Imaginative future job prediction: The automation of many of our jobs that even those that have long seemed safe – is fully inevitable at this point. One study predicts that about 38 percent of American jobs will be at high risk of automation by the early 2030s. Which is not that far away. We’re asked to trust that future work could be ‘liberating,’ but considering the way corporations tend to operate, it’s not hard to see why the masses are terrified that robots will soon leave us unemployed and unable to provide for ourselves and our families. AKQA London – together with Senan lee and pansy Aung from salt and pepper creative studio – bring jobs of the future to life in a series of conceptual images for MiSK global foundation, a platform set up to educate youth. As the world economic forum recently predicted that 65% of children in school today will have jobs that don’t currently exist. The creative team decided to fantasize about what we’re going to do in the not so distant future.

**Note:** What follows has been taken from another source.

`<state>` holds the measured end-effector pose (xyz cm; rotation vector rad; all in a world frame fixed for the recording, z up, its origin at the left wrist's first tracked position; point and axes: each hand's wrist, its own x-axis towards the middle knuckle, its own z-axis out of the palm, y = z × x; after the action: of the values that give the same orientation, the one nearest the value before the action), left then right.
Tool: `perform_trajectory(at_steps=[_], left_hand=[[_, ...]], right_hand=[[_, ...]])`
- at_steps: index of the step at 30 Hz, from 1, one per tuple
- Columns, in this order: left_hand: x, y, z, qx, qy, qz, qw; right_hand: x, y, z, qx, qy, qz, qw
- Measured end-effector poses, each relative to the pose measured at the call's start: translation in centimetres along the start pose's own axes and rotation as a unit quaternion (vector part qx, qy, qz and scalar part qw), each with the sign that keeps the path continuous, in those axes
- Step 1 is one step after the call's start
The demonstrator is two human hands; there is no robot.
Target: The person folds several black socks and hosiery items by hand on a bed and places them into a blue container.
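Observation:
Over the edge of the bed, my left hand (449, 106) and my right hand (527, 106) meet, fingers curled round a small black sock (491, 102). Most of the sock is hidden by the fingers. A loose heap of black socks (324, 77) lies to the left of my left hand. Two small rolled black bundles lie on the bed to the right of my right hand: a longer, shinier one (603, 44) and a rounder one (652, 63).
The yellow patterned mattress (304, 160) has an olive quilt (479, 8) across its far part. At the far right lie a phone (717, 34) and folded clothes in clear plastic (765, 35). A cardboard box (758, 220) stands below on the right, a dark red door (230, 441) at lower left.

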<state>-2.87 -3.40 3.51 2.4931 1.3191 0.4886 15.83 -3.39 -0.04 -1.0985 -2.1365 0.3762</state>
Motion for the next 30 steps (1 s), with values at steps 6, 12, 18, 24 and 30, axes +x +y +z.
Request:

Future Job Prediction creative imaginations!
But at the recent World Economic Forum Annual Meeting in January 2018, experts imagined the kinds of jobs that will be around – and now we have visualizations of what they could look like. In fact, those experts stated that 65% of children in school today will have jobs that don’t currently exist.
Each morning during the world economic forum event, the AKQA team would listen to a high profile panel discussion and conceptualize a variety of futuristic job roles based on the panelists’ predictions, comments or narrative of conversation. Once agreed, the team would then brief concept artist, Florian de gesincourt, in beautifully illustrating the chosen job role. De gesincourt had been chosen for his award-winning artwork, including work for films such as ‘Jurassic world’ and Steven Spielberg’s highly anticipated ‘ready player one’.
Future job prediction project info:
- Agency: AKQA, London
- Client: MiSK global forum
- Creative’s: Senan lee, pansy aung
- Executive creative director: Masaya nakade
- Illustrator: Florian de gesincourt
- Retouching: happy finish, London
- Project manager: Liam holmes
- Account director: ross winter flood
- Account lead: jenny Hearne
Jobs that won’t be replaced by technology:
After refining the image, London-based retouching studio happy finish would take over from de gesincourt and work through the early hours of the morning, color the image in time for it to be displayed in Davos and posted online the next morning. In total, the team produced 6 reactive illustrations in 120 hours flat and covered a wide range of topical discussions at the world economic forum, including blockchain technology, national identity, and robotic workforce.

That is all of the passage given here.